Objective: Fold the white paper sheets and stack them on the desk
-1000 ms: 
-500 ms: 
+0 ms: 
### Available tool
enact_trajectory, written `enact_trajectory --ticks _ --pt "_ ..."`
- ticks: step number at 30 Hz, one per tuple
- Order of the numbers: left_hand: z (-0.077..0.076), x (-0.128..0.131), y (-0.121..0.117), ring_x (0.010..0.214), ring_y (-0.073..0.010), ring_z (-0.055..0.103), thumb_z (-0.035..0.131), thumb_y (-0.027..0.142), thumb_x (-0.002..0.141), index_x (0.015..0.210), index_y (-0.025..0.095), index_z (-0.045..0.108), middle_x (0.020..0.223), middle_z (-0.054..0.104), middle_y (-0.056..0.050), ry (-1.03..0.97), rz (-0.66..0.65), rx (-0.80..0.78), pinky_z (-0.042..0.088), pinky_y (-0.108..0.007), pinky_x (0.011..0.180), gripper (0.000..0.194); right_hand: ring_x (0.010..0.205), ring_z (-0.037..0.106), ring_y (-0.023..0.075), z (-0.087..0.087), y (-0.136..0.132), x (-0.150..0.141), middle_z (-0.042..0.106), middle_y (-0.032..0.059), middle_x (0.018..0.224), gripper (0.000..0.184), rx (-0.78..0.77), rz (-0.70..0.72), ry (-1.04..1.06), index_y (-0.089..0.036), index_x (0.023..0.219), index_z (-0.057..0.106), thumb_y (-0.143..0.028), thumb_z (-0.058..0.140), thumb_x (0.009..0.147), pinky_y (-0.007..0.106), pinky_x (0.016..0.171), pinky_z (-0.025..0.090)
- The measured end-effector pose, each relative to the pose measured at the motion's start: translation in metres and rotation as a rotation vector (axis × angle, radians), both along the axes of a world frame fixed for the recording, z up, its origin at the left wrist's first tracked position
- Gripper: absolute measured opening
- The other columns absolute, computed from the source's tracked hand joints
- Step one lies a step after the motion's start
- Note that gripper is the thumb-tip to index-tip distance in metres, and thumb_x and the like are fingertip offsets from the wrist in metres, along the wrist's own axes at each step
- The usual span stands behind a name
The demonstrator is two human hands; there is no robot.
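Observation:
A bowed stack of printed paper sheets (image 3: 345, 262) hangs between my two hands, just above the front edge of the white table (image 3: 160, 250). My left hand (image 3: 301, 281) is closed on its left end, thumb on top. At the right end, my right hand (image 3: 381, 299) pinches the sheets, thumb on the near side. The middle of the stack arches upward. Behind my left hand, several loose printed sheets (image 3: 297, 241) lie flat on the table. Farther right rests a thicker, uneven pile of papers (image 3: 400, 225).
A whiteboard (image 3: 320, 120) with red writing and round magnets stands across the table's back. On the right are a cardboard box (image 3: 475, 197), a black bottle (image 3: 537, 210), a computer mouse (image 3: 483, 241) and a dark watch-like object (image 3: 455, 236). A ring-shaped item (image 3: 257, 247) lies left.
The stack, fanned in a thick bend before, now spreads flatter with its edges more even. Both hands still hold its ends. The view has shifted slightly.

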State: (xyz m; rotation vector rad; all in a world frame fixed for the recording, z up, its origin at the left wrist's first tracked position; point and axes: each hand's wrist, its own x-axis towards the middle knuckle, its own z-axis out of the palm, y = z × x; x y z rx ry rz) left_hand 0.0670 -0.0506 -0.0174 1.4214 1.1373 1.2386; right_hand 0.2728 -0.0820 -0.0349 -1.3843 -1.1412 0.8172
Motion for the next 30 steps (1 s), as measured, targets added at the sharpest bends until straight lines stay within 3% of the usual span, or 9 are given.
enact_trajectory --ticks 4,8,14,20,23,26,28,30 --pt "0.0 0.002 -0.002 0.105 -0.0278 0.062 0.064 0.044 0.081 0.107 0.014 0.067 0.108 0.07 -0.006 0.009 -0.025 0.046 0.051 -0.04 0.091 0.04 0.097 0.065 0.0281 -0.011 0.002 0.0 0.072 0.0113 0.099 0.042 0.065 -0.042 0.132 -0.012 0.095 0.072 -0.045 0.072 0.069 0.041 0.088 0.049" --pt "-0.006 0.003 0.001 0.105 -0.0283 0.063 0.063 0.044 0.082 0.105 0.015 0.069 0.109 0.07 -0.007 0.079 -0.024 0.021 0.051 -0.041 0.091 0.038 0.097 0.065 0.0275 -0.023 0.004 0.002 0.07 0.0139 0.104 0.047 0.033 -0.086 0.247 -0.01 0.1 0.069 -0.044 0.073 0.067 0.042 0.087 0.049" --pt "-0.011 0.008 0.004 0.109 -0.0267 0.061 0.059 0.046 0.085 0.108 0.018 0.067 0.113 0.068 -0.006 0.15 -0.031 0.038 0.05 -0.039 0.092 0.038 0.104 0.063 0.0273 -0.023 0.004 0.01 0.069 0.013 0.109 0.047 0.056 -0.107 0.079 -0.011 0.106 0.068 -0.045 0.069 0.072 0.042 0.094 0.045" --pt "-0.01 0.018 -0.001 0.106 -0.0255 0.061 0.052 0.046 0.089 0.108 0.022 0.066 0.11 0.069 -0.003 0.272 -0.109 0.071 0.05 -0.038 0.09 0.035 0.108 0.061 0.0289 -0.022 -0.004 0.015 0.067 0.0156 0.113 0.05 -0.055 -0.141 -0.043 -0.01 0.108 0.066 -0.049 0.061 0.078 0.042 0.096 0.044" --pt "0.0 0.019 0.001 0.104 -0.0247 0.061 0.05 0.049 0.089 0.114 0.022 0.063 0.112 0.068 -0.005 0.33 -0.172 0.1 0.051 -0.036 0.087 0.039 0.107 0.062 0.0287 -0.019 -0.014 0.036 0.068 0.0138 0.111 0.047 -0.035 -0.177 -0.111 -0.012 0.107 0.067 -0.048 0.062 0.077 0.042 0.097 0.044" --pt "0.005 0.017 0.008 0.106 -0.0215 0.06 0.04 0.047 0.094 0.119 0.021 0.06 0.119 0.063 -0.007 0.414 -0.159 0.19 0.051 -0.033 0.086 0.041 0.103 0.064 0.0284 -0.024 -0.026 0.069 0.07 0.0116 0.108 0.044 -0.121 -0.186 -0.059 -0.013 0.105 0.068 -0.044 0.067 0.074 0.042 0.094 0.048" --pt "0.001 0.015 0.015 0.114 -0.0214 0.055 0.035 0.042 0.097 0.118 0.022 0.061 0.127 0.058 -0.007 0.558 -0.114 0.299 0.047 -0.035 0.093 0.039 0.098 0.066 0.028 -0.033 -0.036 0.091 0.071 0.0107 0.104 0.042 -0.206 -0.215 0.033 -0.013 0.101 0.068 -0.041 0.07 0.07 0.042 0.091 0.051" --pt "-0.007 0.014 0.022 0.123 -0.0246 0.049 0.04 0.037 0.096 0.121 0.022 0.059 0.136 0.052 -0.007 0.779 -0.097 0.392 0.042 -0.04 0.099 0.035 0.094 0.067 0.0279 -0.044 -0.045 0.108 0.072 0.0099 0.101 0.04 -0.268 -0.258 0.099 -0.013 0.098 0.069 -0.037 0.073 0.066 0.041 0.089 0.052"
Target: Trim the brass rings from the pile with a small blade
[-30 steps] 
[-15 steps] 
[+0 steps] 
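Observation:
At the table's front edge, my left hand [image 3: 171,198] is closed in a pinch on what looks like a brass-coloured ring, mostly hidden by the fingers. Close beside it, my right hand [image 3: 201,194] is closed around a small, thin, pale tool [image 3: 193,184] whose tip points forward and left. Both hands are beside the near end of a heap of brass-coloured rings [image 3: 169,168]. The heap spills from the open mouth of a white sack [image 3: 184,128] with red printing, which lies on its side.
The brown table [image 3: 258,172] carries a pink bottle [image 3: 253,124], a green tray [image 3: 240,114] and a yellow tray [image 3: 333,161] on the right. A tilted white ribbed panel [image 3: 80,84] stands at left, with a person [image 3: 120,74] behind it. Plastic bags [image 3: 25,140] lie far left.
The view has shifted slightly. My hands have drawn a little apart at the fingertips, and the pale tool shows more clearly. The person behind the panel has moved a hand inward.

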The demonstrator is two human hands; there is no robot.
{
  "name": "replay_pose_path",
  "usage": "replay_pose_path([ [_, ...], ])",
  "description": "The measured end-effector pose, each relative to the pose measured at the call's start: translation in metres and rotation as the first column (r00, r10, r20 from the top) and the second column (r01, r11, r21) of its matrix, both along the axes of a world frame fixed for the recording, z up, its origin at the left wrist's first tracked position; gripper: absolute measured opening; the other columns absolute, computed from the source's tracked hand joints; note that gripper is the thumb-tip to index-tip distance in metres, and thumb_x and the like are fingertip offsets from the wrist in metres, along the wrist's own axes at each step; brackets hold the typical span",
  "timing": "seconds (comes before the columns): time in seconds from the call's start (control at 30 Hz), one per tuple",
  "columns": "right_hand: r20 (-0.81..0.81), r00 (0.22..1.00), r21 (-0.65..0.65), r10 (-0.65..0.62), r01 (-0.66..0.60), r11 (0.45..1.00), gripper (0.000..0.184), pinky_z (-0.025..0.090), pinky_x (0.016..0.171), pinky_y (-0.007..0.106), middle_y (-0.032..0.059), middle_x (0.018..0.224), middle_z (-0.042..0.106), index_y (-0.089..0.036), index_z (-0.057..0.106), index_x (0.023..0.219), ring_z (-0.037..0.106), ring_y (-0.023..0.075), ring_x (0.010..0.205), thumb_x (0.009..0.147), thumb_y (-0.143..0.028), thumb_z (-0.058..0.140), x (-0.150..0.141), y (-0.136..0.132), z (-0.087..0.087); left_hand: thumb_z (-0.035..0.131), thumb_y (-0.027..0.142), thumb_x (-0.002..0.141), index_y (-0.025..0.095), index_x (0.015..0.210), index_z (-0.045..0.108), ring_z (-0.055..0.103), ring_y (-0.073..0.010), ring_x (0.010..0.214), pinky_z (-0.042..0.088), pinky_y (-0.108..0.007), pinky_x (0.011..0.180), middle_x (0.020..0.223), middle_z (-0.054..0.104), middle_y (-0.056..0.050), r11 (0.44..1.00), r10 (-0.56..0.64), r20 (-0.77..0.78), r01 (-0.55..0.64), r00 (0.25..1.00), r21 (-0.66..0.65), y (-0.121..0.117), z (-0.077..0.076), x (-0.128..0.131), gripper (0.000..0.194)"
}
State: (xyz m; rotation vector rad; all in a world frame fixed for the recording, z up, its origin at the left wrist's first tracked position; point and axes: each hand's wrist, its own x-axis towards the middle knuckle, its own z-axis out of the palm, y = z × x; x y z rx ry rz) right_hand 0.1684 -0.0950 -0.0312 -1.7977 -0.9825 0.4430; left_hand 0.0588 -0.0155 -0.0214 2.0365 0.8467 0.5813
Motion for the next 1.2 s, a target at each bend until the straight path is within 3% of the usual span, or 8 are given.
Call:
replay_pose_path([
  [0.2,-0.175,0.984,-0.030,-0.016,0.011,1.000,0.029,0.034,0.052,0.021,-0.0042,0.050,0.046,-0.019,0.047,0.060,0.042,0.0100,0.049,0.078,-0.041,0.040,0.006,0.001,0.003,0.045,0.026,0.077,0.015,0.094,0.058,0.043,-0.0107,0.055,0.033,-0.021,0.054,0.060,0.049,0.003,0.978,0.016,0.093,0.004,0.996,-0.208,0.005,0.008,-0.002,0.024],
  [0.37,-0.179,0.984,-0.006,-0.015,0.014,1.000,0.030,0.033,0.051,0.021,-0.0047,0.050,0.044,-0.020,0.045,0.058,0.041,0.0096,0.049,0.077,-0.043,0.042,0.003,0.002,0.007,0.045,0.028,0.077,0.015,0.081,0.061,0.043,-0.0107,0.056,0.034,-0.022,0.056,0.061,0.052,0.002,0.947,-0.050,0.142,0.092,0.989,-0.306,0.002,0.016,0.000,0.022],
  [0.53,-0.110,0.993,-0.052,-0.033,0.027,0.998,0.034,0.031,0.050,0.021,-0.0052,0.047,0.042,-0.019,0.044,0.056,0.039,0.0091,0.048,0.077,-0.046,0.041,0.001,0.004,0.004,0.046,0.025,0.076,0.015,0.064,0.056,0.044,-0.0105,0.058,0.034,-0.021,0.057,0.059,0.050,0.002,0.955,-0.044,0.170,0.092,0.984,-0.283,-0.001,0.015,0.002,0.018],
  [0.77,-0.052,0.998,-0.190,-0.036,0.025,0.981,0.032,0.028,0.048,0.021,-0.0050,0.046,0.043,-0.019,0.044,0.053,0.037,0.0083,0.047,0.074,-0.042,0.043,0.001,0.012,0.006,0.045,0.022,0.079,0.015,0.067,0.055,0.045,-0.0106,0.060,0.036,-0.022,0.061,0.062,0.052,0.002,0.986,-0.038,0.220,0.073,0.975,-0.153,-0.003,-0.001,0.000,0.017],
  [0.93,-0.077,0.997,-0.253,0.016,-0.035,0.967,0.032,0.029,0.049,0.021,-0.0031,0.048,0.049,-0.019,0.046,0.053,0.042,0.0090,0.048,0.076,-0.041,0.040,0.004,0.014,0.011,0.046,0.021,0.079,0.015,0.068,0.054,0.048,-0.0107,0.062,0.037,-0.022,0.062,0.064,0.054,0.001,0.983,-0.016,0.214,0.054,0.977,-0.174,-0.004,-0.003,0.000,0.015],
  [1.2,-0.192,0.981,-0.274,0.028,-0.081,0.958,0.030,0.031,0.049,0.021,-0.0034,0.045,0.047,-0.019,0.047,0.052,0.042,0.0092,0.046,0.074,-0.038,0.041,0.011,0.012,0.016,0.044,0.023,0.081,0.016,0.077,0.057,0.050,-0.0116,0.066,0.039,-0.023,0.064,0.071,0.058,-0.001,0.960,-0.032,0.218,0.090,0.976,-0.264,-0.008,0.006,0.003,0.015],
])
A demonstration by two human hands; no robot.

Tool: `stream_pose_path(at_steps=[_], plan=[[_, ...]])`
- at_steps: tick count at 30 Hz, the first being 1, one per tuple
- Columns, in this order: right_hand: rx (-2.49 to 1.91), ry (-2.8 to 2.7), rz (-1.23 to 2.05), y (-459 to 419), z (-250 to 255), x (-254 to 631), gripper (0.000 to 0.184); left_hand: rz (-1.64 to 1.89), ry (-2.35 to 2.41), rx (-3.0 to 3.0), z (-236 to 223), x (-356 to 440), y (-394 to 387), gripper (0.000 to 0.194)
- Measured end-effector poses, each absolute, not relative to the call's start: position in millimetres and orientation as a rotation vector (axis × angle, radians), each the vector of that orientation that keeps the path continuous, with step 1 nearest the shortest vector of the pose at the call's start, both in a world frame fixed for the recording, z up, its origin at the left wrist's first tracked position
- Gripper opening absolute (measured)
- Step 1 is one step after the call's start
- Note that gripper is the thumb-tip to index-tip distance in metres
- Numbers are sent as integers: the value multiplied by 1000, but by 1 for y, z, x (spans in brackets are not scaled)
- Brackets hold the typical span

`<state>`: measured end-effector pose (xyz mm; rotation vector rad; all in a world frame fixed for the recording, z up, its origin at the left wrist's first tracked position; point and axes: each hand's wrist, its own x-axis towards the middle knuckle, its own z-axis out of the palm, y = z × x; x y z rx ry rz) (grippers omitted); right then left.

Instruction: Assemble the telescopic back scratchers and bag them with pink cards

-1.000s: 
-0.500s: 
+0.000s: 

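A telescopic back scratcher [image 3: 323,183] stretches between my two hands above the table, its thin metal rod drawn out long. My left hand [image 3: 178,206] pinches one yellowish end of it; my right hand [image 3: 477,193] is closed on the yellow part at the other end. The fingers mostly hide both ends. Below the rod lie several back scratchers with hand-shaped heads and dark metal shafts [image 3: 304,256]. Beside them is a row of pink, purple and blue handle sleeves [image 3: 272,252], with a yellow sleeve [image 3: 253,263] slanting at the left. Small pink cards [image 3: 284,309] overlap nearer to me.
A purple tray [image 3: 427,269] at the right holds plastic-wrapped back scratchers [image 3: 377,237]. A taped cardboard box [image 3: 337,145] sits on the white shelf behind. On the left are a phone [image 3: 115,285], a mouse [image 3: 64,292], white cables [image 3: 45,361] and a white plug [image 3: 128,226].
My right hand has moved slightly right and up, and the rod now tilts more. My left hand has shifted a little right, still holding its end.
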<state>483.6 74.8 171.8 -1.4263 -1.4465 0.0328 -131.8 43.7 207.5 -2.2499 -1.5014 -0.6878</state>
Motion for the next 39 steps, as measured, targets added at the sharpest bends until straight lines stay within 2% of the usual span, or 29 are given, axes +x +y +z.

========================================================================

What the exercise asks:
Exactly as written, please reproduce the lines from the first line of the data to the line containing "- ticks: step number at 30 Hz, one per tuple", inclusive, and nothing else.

Expected answer:
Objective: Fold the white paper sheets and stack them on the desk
-1000 ms: 
-500 ms: 
+0 ms: 
### Available tool
enact_trajectory, written `enact_trajectory --ticks _ --pt "_ ..."`
- ticks: step number at 30 Hz, one per tuple

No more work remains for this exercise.